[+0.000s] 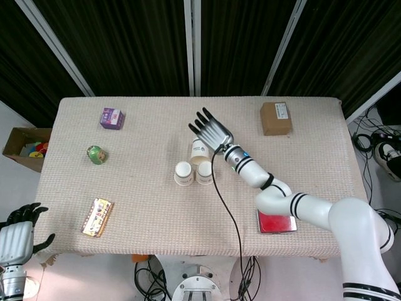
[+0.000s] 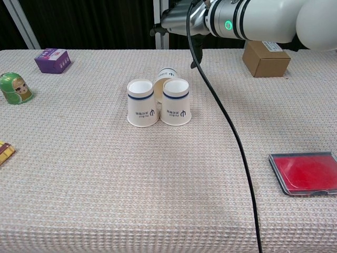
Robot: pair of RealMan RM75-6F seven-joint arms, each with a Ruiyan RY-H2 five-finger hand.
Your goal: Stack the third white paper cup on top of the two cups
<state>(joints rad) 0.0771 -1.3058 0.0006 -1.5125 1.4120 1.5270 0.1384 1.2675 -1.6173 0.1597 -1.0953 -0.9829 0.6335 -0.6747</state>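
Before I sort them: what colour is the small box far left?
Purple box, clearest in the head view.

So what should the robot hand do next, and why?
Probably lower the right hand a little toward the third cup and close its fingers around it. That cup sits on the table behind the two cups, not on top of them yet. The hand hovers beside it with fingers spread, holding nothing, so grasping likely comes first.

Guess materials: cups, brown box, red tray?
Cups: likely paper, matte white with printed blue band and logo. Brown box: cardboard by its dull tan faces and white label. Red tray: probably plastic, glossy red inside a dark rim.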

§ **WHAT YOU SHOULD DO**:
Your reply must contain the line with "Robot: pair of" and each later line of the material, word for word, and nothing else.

§ **RESULT**:
Robot: pair of RealMan RM75-6F seven-joint arms, each with a Ruiyan RY-H2 five-finger hand.
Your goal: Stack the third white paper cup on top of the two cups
<state>(joints rad) 0.0771 -1.3058 0.0006 -1.5125 1.4120 1.5270 0.1384 1.2675 -1.6173 0.1597 -1.0953 -0.9829 0.6335 -0.6747</state>
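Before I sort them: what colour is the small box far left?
Purple box, clearest in the head view.

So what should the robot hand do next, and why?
Probably lower the right hand a little toward the third cup and close its fingers around it. That cup sits on the table behind the two cups, not on top of them yet. The hand hovers beside it with fingers spread, holding nothing, so grasping likely comes first.

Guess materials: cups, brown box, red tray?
Cups: likely paper, matte white with printed blue band and logo. Brown box: cardboard by its dull tan faces and white label. Red tray: probably plastic, glossy red inside a dark rim.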

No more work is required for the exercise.